Even in 1933, the man from the Telegraph may have been a little behind the times. The passion generated by one of English football's enduring rivalries had existed at least since the turn of the century, when a fixture had been abandoned because of bad language from the crowd. Woolwich Arsenal was still a south London club at the time. Their move to Highbury in 1913, bitterly opposed by Tottenham, intensified the emotions, and by 1922 the verbals had spread to the players - an FA inquiry into a mass brawl which followed a controversial Spurs goal concluded that Tottenham player Bert Smith had used "filthy language". It promptly suspended him for a month.

The familiarity of the themes, if not the incidents themselves, is one of the delights of Bob Goodwin's chronicle of the north London rivalry. Plus ca change, as any one of a number of Arsenal's current employees might put it.

The stereotypes were quickly established.
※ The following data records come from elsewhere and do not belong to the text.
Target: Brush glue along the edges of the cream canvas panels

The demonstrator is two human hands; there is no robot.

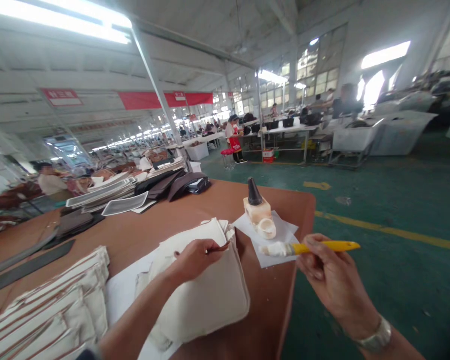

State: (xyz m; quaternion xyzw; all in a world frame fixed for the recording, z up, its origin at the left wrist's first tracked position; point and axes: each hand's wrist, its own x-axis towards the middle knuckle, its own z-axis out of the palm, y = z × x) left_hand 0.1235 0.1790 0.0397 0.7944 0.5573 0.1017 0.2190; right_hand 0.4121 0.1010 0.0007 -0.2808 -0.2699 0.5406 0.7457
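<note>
The white piece lies on the counter; I judge it light, soft, easily creased, best taken by its rounded edge. My left hand, over it, pinches a thin brown strip. My right hand grips the brush beyond the counter's edge, with open room above the floor.

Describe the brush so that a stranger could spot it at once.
Start at the brown table and find the white sheet near its right edge, by a black cone. The brush is in the right hand, its tip over that sheet. Its bright yellow handle sets it apart from the sheet and cone.
</note>
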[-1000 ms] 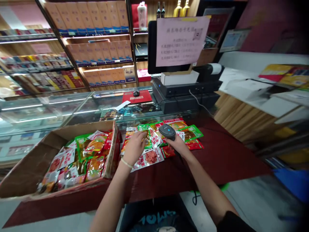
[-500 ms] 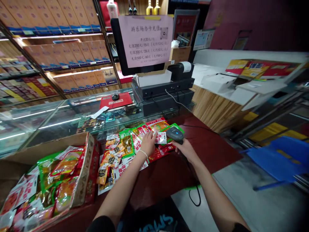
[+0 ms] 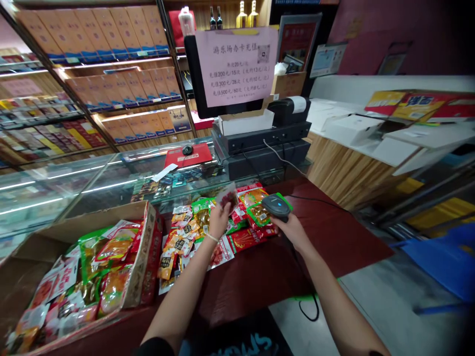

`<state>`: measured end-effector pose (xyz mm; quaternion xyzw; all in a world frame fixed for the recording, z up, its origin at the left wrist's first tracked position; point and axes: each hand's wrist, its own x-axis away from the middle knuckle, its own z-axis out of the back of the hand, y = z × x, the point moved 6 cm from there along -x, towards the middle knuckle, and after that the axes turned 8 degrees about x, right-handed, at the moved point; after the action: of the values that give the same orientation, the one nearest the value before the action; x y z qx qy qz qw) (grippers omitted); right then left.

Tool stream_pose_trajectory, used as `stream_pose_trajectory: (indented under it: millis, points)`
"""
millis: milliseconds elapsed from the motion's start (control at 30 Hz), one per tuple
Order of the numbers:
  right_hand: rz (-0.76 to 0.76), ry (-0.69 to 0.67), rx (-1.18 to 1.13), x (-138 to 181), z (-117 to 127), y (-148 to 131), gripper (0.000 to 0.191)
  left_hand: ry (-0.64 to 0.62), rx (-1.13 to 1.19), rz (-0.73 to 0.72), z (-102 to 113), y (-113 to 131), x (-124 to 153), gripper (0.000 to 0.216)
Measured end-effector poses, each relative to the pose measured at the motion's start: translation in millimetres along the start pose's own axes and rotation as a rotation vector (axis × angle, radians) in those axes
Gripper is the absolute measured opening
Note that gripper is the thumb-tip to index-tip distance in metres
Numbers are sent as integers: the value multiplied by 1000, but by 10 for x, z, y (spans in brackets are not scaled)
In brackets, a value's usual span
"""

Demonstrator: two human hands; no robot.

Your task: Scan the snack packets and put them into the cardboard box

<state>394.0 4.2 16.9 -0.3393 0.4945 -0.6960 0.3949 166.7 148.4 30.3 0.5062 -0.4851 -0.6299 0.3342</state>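
My left hand (image 3: 219, 220) pinches a small clear-edged snack packet (image 3: 227, 196) with dark red contents, raised and tilted above the pile. In my right hand (image 3: 291, 230) is a dark barcode scanner (image 3: 276, 205) with a lit blue spot; its cord hangs down beside my forearm. Beneath the scanner lies a green snack packet (image 3: 259, 214). Small orange packets (image 3: 182, 244) and a red packet (image 3: 245, 239) are spread over the dark red counter (image 3: 256, 277). Some packets are hidden by my left hand.
An open cardboard box (image 3: 143, 257) of snack packets stands at the left. Behind the pile are a glass display case (image 3: 85, 180), a mouse (image 3: 187, 150) and a monitor (image 3: 193, 74) with a paper notice over it. A blue chair (image 3: 441, 262) is at the right.
My left hand, which lay on the pile, has lifted a snack packet and turned it upright. The scanner stays in my right hand. The whole view has shifted somewhat left.
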Motion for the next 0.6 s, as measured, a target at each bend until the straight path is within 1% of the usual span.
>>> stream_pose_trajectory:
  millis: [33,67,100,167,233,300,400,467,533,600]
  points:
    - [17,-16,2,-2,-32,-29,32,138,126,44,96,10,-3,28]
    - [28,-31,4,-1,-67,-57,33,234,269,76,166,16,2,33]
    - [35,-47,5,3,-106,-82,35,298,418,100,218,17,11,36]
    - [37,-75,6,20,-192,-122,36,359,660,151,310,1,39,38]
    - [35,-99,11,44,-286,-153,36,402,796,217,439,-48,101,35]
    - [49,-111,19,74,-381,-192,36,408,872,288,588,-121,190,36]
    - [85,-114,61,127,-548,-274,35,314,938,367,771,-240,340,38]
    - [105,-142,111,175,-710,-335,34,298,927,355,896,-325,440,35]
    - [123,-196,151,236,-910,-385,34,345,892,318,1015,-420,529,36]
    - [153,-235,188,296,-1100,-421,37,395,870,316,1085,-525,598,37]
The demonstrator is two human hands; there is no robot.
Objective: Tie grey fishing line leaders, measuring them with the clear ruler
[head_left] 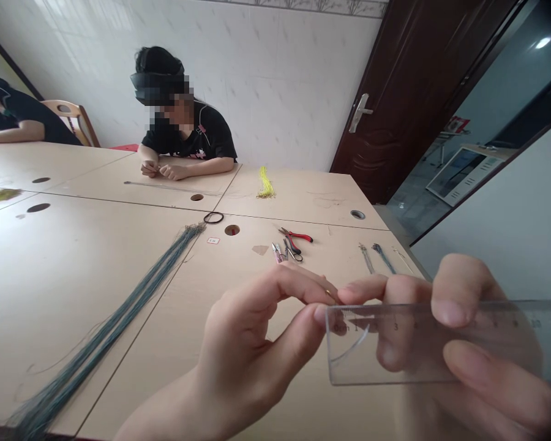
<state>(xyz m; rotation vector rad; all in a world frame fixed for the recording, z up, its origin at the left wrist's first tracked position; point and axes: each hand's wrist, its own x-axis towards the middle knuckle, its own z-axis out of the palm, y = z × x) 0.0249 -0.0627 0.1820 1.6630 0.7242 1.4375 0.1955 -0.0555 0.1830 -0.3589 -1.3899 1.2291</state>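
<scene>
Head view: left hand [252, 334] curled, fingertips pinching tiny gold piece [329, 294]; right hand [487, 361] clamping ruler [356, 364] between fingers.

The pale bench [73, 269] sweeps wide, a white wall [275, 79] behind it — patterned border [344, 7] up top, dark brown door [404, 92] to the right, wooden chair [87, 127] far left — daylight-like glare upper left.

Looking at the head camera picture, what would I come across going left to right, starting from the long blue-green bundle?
Long blue-green bundle → black ring → round table hole → bright yellow bundle → red-handled pliers → clear ruler
</scene>
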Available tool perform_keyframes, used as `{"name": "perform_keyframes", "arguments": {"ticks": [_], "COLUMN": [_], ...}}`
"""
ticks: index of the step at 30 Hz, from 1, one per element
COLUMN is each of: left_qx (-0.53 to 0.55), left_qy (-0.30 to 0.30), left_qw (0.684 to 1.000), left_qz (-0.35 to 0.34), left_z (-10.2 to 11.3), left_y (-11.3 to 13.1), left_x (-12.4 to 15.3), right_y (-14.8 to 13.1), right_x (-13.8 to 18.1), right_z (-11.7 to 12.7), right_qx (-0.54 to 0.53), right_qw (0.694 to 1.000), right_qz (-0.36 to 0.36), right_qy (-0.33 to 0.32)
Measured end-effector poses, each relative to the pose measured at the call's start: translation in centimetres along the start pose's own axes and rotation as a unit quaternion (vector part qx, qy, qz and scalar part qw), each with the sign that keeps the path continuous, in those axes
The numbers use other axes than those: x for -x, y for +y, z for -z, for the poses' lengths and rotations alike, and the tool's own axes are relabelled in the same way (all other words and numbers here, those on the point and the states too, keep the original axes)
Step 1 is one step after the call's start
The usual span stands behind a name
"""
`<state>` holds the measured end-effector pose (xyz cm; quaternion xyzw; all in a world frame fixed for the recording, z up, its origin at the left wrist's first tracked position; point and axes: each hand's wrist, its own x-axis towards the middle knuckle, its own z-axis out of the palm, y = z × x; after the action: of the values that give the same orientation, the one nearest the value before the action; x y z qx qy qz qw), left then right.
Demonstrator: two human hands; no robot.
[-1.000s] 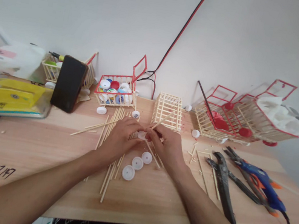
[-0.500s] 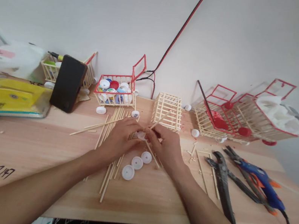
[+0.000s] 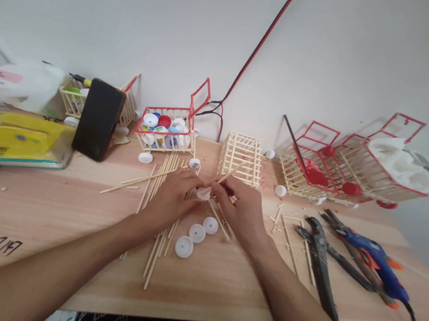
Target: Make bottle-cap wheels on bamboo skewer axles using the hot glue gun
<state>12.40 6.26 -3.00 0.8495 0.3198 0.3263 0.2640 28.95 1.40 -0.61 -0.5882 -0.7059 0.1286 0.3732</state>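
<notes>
- A white cap (image 3: 201, 195) is gripped by the left hand (image 3: 176, 193), a stick (image 3: 233, 171) by the right hand (image 3: 240, 208)!
- Slatted basket (image 3: 241, 159) built, no caps seen on it; three caps (image 3: 197, 233) left loose.

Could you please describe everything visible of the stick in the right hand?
The stick is thin, straight and pale, seemingly bare wood. It slants, its far end to the upper right, overlapping the crate in view. The right hand pinches it, hiding part of its length. Its near end is at the white cap held in the left hand; whether it is seated there is unclear.
</notes>
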Motion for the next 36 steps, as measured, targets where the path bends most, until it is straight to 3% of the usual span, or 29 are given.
{"name": "perform_keyframes", "arguments": {"ticks": [18, 36], "left_qx": [-0.015, -0.078], "left_qy": [-0.04, -0.133], "left_qw": [0.999, 0.987], "left_qz": [-0.027, -0.042], "left_z": [0.0, 0.9], "left_y": [-0.2, -0.5], "left_x": [-0.1, -0.4], "right_y": [0.1, 0.3], "right_x": [0.1, 0.3], "right_z": [-0.2, -0.2], "right_qx": [0.028, 0.034], "right_qw": [1.0, 0.995], "right_qz": [0.003, 0.011], "right_qy": [-0.012, -0.098]}}
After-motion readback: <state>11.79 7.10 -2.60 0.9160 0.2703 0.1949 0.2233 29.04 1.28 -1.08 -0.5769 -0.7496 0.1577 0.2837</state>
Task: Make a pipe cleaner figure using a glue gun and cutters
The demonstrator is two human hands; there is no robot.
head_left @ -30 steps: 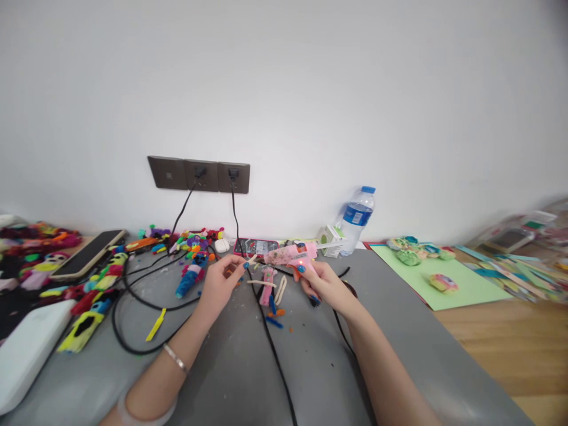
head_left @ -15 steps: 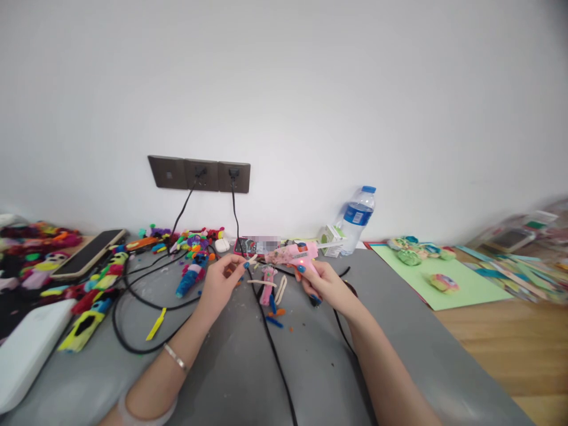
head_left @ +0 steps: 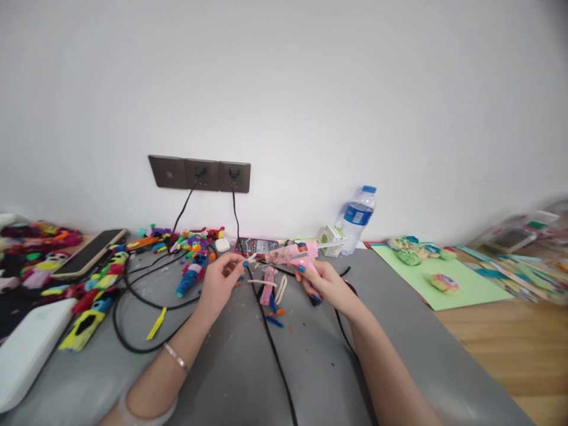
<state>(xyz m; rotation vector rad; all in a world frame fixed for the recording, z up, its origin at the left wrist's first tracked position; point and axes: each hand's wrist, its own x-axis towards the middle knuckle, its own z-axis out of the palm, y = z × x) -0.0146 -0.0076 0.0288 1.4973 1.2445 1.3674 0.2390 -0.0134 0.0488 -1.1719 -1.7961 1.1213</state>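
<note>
My right hand [head_left: 320, 283] is wrapped round the handle of a pink glue gun [head_left: 290, 254], its nozzle facing left and a clear glue stick [head_left: 332, 244] sticking out of its back. Between the thumb and finger of my left hand [head_left: 224, 278] is a small cream pipe cleaner piece [head_left: 252, 258], close to the nozzle; whether they touch I cannot tell. Below the gun lies a pink fuzzy figure [head_left: 267, 285], with a cream strip across it and a bent cream pipe cleaner [head_left: 281, 290] beside it. Blue pipe cleaner bits [head_left: 274, 322] and orange ones [head_left: 278, 312] lie nearer me.
Black cables [head_left: 275, 349] run over the grey table to wall sockets [head_left: 199, 174]. Several fuzzy dolls [head_left: 86, 325], a phone [head_left: 91, 254] and a white power bank [head_left: 33, 349] occupy the left. A water bottle [head_left: 357, 219] stands by the wall. Green paper [head_left: 426, 278] lies right.
Almost nothing differs. Both hands keep their places, with only a very slight shift of the left fingers at the nozzle.
</note>
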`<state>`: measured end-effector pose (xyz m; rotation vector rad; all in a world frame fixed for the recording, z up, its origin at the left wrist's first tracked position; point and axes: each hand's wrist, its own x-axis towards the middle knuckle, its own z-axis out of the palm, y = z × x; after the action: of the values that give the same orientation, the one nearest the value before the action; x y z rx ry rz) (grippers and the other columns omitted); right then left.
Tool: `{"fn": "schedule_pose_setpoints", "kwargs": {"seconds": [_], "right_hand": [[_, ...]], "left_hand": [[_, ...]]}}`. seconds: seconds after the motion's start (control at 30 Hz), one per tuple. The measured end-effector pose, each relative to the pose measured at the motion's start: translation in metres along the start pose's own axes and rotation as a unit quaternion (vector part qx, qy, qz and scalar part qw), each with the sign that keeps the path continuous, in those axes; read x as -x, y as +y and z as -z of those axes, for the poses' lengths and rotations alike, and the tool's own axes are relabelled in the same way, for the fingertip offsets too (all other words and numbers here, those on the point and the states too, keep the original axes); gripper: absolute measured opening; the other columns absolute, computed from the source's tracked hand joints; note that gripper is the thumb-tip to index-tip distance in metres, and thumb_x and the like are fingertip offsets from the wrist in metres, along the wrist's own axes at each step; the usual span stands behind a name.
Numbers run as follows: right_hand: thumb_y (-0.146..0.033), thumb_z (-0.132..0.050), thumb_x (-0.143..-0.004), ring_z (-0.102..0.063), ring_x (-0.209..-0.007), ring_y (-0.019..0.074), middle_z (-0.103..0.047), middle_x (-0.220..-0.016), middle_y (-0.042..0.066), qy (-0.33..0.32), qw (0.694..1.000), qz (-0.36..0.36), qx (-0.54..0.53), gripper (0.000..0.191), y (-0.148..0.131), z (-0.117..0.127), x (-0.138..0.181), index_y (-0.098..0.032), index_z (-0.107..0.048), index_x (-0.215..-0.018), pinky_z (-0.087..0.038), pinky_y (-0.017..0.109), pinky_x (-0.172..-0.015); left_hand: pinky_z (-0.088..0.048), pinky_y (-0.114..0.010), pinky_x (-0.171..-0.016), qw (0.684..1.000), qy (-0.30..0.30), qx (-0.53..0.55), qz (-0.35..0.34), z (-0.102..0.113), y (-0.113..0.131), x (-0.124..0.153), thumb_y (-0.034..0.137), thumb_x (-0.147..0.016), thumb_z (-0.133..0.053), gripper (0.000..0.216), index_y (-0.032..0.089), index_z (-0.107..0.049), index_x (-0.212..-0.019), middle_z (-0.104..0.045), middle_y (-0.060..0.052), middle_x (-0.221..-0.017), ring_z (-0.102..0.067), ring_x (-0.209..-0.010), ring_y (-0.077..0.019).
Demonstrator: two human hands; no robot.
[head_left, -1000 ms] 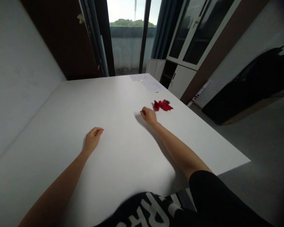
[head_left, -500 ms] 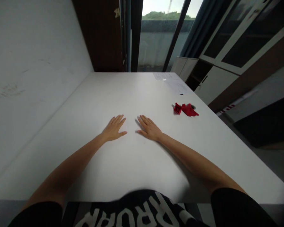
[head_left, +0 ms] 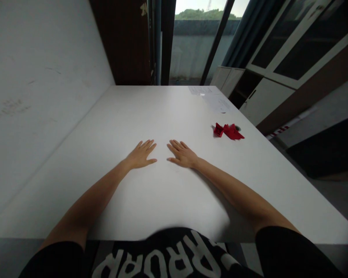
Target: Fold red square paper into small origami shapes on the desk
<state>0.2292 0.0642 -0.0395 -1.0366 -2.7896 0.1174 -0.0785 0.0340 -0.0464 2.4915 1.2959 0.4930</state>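
My left hand lies palm down on the white table, fingers spread and thumb pointing inward. Opposite it, my right hand rests flat in the same way, with a narrow gap between the two. Neither hand holds anything. Beyond my right hand, to the right, sits a red folded-looking piece beside a larger pointed red piece; they seem to touch, and their material is hard to tell. A small dark round thing shows partly behind the larger red piece.
Papers lie at the table's far right corner. A white wall runs along the left side. Past the right edge stand white cabinets, and a glass door is behind the far edge.
The view has shifted slightly, so the table and red pieces appear a little higher. My right hand seems to have settled flatter on the table; both hands stay spread in about the same place.
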Motion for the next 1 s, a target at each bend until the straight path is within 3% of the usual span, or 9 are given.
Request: {"fn": "schedule_pose_setpoints", "kwargs": {"seconds": [0.83,1.0], "right_hand": [[-0.071,-0.030,-0.098,-0.019,-0.155,0.0317,-0.020,-0.167,0.014,0.002,1.000,-0.005,-0.001,0.082,-0.0016,0.0020,0.0009,-0.020,-0.023,-0.162,-0.019,0.055,-0.125],[-0.068,-0.033,-0.099,-0.016,-0.156,0.0305,-0.018,-0.167,0.013,0.021,1.000,0.007,0.000,0.080,-0.0013,0.0007,-0.0003,-0.022,-0.020,-0.163,-0.018,0.055,-0.125]], "left_hand": [[-0.003,-0.051,-0.126,1.000,-0.006,-0.015,0.011,-0.0008,-0.0001,-0.0005,0.068,-0.091,-0.051,0.082,0.024,-0.035,-0.158,-0.025,-0.012,-0.167,-0.018,-0.156,-0.0320],[-0.003,-0.051,-0.126,0.999,0.027,-0.041,0.005,0.0013,0.0017,-0.0008,0.067,-0.090,-0.052,0.085,0.023,-0.030,-0.159,-0.017,-0.011,-0.169,-0.011,-0.157,-0.0328]]}}
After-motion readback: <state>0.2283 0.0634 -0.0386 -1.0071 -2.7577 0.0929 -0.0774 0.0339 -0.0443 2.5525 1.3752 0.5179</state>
The Athletic News, reporting on Arsenal's 1-0 victory in December 1909, the first League encounter between the two, was particularly struck by the winner's "unwavering defence". By offering a contemporary match report for every significant game, the book not only tells the story in extraordinary depth, but also offers a fascinating glimpse into fashions in sports journalism and language. It is impossible not to treasure the "tenantless goals", the points "as precious as sodium or rubber" or the Sportsman's headline in 1923 which greeted a 3-0 Spurs triumph: "Tottenham Win The Return - Exciting Last 10 Minutes".

The book is lavishly illustrated and compiled with a nice sense of historic irony, and dozens of heroes emerge, though no performance was more impressive than the one given off the pitch in 1919 by the Arsenal chairman, Sir Henry Norris. Against all apparent logic and in the face of widespread scepticism, Norris persuaded the Football League to grant his team Tottenham's place in the First Division.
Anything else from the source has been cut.